__Exercise goal__
Only one stretch of the records below is wanted: the lines from the one holding "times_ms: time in" through the one holding "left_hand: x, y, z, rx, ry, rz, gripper". Return it exactly, both ends included.

__The data__

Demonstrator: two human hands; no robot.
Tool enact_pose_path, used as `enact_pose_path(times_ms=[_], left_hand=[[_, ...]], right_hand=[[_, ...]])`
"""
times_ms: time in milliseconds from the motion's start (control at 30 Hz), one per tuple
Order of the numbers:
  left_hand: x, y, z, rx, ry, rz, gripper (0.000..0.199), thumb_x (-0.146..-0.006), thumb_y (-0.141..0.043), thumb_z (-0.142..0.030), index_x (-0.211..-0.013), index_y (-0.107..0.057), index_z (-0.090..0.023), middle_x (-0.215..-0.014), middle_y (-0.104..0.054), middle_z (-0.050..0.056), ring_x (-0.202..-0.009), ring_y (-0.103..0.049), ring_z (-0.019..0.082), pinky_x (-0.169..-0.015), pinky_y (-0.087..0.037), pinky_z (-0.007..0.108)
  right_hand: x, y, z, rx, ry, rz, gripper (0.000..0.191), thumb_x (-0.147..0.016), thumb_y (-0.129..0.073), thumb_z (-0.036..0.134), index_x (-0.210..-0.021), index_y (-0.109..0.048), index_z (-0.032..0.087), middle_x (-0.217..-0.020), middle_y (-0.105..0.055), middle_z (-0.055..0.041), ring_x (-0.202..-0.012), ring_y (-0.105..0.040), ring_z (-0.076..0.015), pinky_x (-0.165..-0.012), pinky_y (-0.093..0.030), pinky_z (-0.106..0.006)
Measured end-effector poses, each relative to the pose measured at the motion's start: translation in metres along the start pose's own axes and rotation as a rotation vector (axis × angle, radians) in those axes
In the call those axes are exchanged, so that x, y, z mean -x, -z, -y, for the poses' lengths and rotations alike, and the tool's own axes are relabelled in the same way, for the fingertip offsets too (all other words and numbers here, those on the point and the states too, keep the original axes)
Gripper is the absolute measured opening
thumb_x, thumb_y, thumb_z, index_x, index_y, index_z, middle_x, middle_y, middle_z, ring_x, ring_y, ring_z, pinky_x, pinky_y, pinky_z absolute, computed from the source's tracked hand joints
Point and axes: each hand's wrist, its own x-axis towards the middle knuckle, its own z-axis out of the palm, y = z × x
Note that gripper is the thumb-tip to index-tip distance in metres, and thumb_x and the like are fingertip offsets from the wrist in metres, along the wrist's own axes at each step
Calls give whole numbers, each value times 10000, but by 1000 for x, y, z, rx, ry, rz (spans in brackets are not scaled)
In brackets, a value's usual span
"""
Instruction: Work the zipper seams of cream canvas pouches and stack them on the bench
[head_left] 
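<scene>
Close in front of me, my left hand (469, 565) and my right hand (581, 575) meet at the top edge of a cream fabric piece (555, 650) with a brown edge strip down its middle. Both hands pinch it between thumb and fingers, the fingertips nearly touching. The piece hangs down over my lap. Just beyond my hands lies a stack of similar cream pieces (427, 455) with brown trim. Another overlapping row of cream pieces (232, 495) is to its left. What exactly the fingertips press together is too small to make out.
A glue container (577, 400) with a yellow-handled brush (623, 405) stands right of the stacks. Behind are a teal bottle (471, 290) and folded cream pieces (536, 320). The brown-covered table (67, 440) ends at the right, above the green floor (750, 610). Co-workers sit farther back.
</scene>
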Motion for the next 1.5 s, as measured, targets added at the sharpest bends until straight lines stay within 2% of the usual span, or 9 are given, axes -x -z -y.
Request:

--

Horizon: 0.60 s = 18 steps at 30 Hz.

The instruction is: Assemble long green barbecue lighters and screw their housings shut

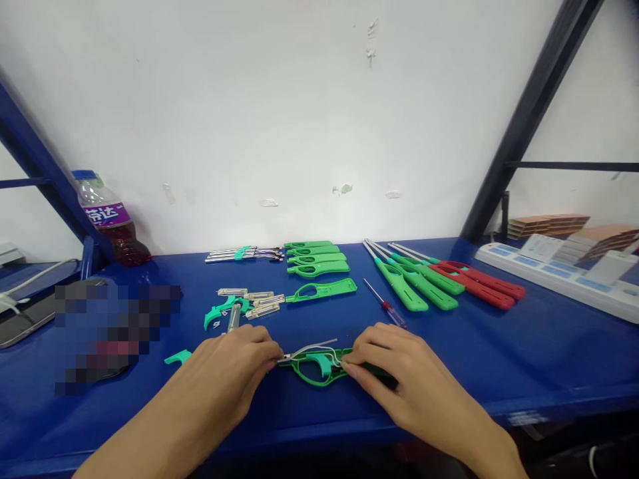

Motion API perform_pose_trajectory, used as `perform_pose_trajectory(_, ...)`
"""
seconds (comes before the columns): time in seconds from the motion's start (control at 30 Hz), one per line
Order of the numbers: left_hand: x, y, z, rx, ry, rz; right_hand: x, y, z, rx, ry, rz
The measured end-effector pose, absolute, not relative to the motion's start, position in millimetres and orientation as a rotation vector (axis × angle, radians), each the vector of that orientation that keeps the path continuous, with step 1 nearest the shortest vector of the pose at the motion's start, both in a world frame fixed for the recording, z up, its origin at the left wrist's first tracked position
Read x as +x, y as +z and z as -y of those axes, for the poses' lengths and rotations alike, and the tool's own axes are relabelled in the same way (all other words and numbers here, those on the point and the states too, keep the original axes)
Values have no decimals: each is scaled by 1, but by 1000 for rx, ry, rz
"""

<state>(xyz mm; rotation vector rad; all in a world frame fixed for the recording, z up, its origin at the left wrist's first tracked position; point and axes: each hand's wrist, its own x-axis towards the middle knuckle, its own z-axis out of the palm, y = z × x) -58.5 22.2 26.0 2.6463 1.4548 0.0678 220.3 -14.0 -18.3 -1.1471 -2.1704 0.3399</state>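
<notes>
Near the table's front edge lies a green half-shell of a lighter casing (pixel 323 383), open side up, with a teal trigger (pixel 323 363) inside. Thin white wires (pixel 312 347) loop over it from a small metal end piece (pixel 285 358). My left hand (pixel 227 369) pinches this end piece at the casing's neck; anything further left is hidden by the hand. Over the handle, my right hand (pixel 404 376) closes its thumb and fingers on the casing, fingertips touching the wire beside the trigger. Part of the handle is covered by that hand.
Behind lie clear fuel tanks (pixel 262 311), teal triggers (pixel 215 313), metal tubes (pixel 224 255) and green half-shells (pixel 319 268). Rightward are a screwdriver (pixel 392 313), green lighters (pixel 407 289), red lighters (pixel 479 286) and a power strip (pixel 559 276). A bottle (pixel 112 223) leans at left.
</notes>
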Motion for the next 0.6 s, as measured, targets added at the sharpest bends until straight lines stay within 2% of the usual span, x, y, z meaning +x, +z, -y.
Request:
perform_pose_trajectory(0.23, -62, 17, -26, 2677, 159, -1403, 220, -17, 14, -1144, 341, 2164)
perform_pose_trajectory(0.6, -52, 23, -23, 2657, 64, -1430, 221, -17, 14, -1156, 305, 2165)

__Your response__
times_ms: time in milliseconds from the motion's start (control at 30 Hz), one per tuple
Order of the numbers:
  left_hand: x, y, z, rx, ry, rz, gripper (0.000..0.199), thumb_x (-0.146..-0.006), thumb_y (-0.141..0.043), thumb_z (-0.142..0.030), index_x (-0.211..-0.013), index_y (-0.107..0.057), index_z (-0.090..0.023), middle_x (-0.215..-0.014), middle_y (-0.104..0.054), middle_z (-0.050..0.056), ring_x (-0.202..-0.009), ring_y (-0.103..0.049), ring_z (-0.019..0.082), pinky_x (-0.169..-0.015), pinky_y (-0.087..0.037), pinky_z (-0.007..0.108)

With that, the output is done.